Exercise goal:
Transcribe each entry exactly; skip the images.

Material shown:
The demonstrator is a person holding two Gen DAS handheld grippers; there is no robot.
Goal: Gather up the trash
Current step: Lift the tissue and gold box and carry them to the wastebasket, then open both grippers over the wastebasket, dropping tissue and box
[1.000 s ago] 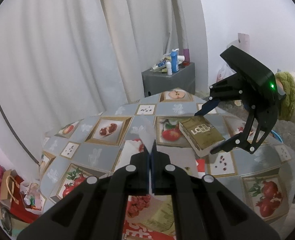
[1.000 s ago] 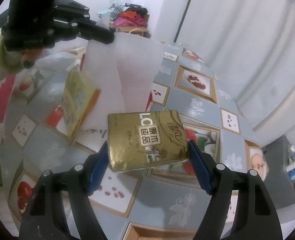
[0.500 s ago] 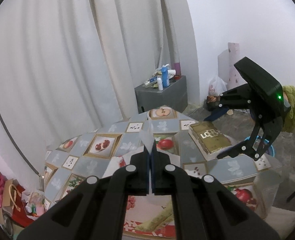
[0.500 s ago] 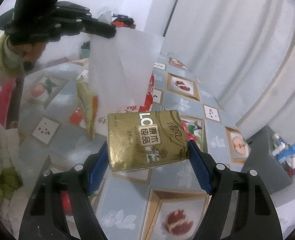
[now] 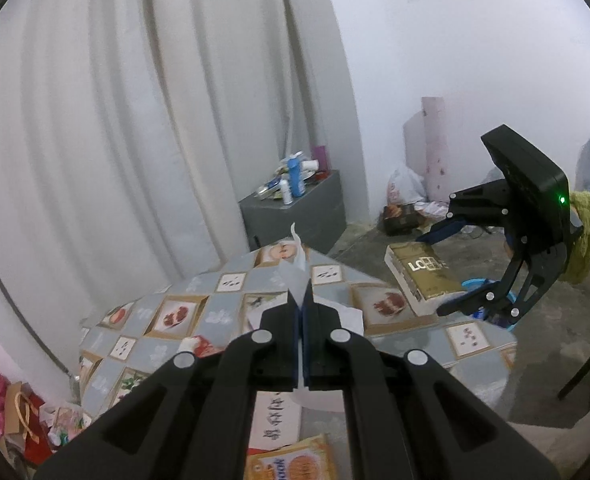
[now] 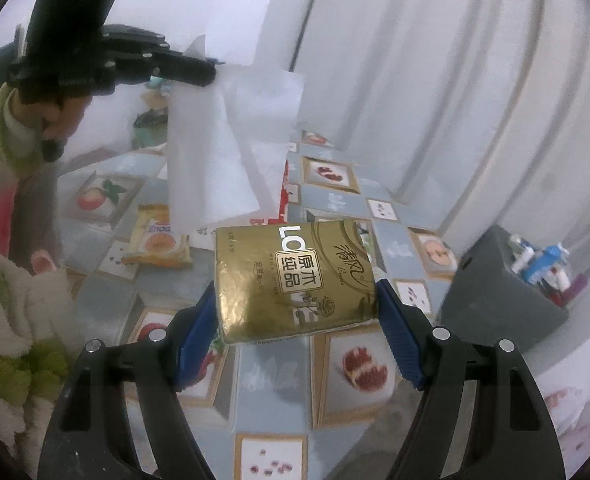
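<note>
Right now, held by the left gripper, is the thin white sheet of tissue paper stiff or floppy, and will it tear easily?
Probably floppy: the thin white sheet of tissue paper hangs limp and creased from the left gripper. It looks very light and half see-through, so it may flutter. A sharp pull would likely tear it at the pinched corner.

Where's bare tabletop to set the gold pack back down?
Free: the stretch under the gold tissue pack, toward the curtain-side edge of the table. Crowded: the person's side, with the biscuit packet and red papers under the hanging white tissue.
</note>
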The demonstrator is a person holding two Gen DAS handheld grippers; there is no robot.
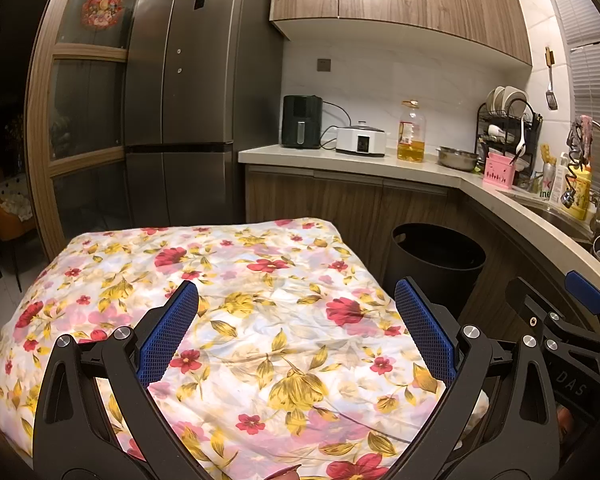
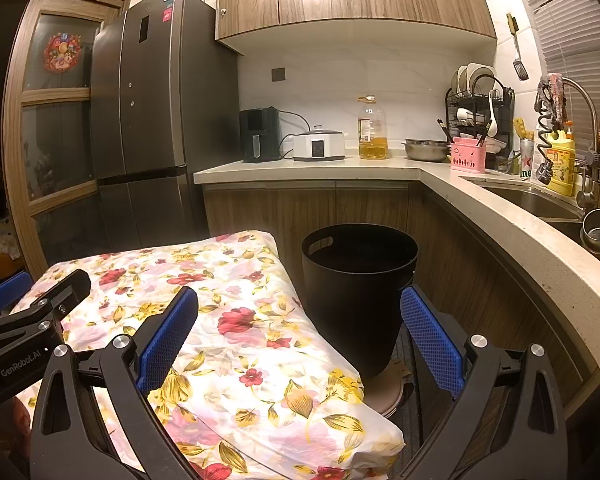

Response:
The demonstrator is a person holding two Gen DAS handheld grippers; there is no robot.
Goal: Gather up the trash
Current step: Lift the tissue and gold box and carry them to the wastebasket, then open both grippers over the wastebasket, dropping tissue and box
[1.000 s ago] 
[1.000 s ago] 
[0.500 s ago] 
[0.500 s ago] 
[now] 
[now] 
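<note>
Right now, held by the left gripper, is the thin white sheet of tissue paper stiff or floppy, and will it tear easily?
Probably floppy: the thin white sheet of tissue paper hangs limp and creased from the left gripper. It looks very light and half see-through, so it may flutter. A sharp pull would likely tear it at the pinched corner.

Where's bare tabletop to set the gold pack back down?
Free: the stretch under the gold tissue pack, toward the curtain-side edge of the table. Crowded: the person's side, with the biscuit packet and red papers under the hanging white tissue.
</note>
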The demonstrator is a person holding two Gen DAS handheld grippers; there is no robot.

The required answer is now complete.